_EXERCISE AIM_
Starting at the first line, copy the data below through to the end, exactly.

=== Section Start ===

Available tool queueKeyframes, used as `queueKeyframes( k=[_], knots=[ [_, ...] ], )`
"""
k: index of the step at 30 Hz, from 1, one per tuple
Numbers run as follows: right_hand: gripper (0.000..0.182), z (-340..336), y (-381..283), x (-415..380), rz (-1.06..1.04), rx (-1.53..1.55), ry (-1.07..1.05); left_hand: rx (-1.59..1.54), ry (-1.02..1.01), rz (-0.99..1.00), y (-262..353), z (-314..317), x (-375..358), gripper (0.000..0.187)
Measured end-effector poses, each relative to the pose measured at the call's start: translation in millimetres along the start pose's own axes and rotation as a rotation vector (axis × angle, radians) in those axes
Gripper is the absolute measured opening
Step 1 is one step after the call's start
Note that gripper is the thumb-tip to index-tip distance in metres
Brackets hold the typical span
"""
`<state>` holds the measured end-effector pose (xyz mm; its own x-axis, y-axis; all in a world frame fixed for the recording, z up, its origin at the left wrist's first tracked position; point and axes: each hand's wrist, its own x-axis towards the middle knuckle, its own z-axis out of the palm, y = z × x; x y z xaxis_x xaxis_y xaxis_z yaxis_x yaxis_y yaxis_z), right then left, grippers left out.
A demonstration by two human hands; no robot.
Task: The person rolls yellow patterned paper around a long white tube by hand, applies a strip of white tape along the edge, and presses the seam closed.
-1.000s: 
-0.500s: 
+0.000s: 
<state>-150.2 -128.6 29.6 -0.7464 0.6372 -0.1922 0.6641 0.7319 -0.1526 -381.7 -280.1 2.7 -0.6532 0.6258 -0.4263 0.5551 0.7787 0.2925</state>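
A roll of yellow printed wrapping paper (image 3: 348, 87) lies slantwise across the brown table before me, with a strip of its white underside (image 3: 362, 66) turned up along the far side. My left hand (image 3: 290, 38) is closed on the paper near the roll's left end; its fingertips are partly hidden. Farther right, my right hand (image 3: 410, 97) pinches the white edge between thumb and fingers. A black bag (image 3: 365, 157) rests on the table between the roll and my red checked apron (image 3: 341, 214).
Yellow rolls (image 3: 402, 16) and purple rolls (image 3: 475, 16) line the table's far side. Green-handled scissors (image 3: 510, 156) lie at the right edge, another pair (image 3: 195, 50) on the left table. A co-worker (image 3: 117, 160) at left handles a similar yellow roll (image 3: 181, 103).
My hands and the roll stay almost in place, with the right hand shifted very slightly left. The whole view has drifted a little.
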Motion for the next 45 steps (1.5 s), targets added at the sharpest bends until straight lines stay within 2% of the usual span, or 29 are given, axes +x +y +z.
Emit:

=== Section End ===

_RESPONSE BELOW_
Available tool queueKeyframes, used as `queueKeyframes( k=[_], knots=[ [_, ...] ], )`
"""
k: index of the step at 30 Hz, from 1, one per tuple
Numbers run as follows: right_hand: gripper (0.000..0.182), z (-340..336), y (-381..283), x (-415..380), rz (-1.06..1.04), rx (-1.53..1.55), ry (-1.07..1.05); left_hand: rx (-1.59..1.54), ry (-1.02..1.01), rz (-0.99..1.00), y (-262..353), z (-314..317), x (-375..358), gripper (0.000..0.187)
Measured end-effector poses, each relative to the pose measured at the call's start: translation in millimetres along the start pose's own axes and rotation as a rotation vector (axis × angle, radians) in those axes
Gripper is the absolute measured opening
Step 1 is one step after the call's start
Note that gripper is the thumb-tip to index-tip distance in metres
Brackets hold the typical span
"""
`<state>` holds the measured end-effector pose (xyz mm; its own x-axis, y-axis; all in a world frame fixed for the recording, z up, its origin at the left wrist's first tracked position; point and axes: each hand's wrist, its own x-axis towards the middle knuckle, its own z-axis out of the palm, y = z × x; x y z xaxis_x xaxis_y xaxis_z yaxis_x yaxis_y yaxis_z), right then left, grippers left out.
A demonstration by two human hands; no robot.
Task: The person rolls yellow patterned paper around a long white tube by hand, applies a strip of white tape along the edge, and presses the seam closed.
-1.000s: 
-0.500s: 
+0.000s: 
<state>-150.2 -128.6 29.6 -0.7464 0.6372 -0.1922 0.6641 0.7319 -0.1526 -381.7 -280.1 2.7 -0.6532 0.6258 -0.4263 0.5551 0.7787 0.2925</state>
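A roll of yellow printed wrapping paper (image 3: 348, 87) lies slantwise across the brown table before me, with a strip of its white underside (image 3: 362, 66) turned up along the far side. My left hand (image 3: 290, 38) is closed on the paper near the roll's left end; its fingertips are partly hidden. Farther right, my right hand (image 3: 410, 97) pinches the white edge between thumb and fingers. A black bag (image 3: 365, 157) rests on the table between the roll and my red checked apron (image 3: 341, 214).
Yellow rolls (image 3: 402, 16) and purple rolls (image 3: 475, 16) line the table's far side. Green-handled scissors (image 3: 510, 156) lie at the right edge, another pair (image 3: 195, 50) on the left table. A co-worker (image 3: 117, 160) at left handles a similar yellow roll (image 3: 181, 103).
My hands and the roll stay almost in place, with the right hand shifted very slightly left. The whole view has drifted a little.
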Motion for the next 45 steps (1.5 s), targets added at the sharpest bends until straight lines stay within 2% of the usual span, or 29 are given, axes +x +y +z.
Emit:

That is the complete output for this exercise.